South Korea’s stipulations are even more strict, presumably attempting to protect the country’s population from its wild enthusiasm for all things cryptocurrency.

But despite government regulation in whatever form, exchanges continue to be hacked, and the protection extended to traditional banking customers does not, in most cases, extend to cryptocurrency exchanges even though these institutions are acting in much the same manner as banks.

The issue arises from the exchanges using their own private ledgers to conduct transactions between two customers, both of which hold their assets at the same exchange:

When two customers wishing to move Bitcoin (for instance) from one account to the other’s, many exchanges merely adjust an internal ledger, much in the same way a traditional bank might – rather than put the transaction out into the public domain to be mined.

This process is known as off-chain transacting. The notion of off-chain transactions was first mooted by Hal Finney, one of the originators of Bitcoin technology. He said:

“Bitcoin itself cannot scale to have every single financial transaction in the world be broadcast to everyone and included in the block chain […] Most Bitcoin transactions will occur between banks, to settle net transfers. Bitcoin transactions by private individuals will be as rare as… well, as Bitcoin-based purchases are today.”

According to the report, it is difficult to determine quite how much currency is exchanged off-chain in this manner, although it cites another report which quotes US$80 million per day.

And while this internal transfer process appears to at least have its roots in congestion problems caused by the difficulty of mining certain currencies, the overall effect is one that is moving the whole cryptocurrency concept away from its ideal.

A secondary effect is one of the local consolidation, where particular exchanges tend to be favored by local populations for instance.

For instance, Bitcoins traders in the US and the UK use Coinbase, Japanese users favor bitFlyer, and Chinese speakers are more likely to use Binance.

The safest way for any individual or institution to make its bitcoin assets safe (or at least safer) from hackers is by using a private wallet and transferring all exchanged funds immediately off the exchange onto private facilities.

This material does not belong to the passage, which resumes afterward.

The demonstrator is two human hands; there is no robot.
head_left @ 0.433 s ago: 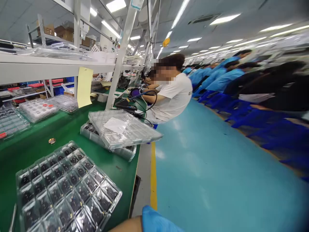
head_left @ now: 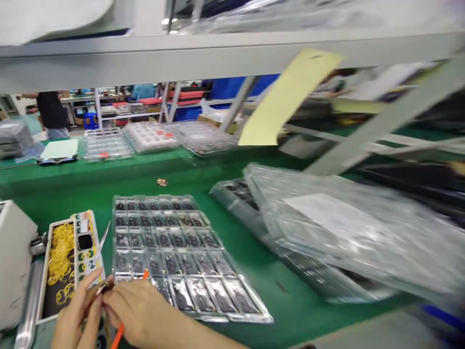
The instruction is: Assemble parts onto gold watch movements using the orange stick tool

Taking this action neatly sidesteps a further issue with cryptocurrencies which is the debate about the nature of ownership when funds are in the control of an exchange.

The original Mt. Gox exchange terms and conditions of 2012 quote: “It [Mt. Gox] will hold all monetary sums and all Bitcoins deposited by each Member in its Account, in that Member’s name as registered in their Account details, and on such Member’s behalf.” [our italics]

For victims of cybercrime against cryptocurrency assets to pursue cases successfully, ownership needs to be proven.

And in some cases, where the exchange itself holds the wallet, it is difficult to trace ownership back to the person who bought the original tokens — and in some cases, the nature of the token itself deliberately makes this even more difficult & complex to unravel.

Regulating cryptocurrency exchanges will always be difficult, due at least in part to the quasi-secretive nature of many of the exchanges. Part of some exchanges’ credo is to disruptively move outside the traditional banking system.

Therefore they are often stationed outside jurisdictions of governments seen inamicable to the whole cryptocurrency concept.

But even those exchanges which happily trade within a country’s jurisdiction may be carefully formed legally to appear as a different entity from a traditional bank and therefore not subject to the same regulations.

While every investment represents a risk, cryptocurrency speculators also have to realize that the bodies with which they are dealing often deliberately operate outside of legislative control — that’s part of their lifeblood. Caveat Emptor.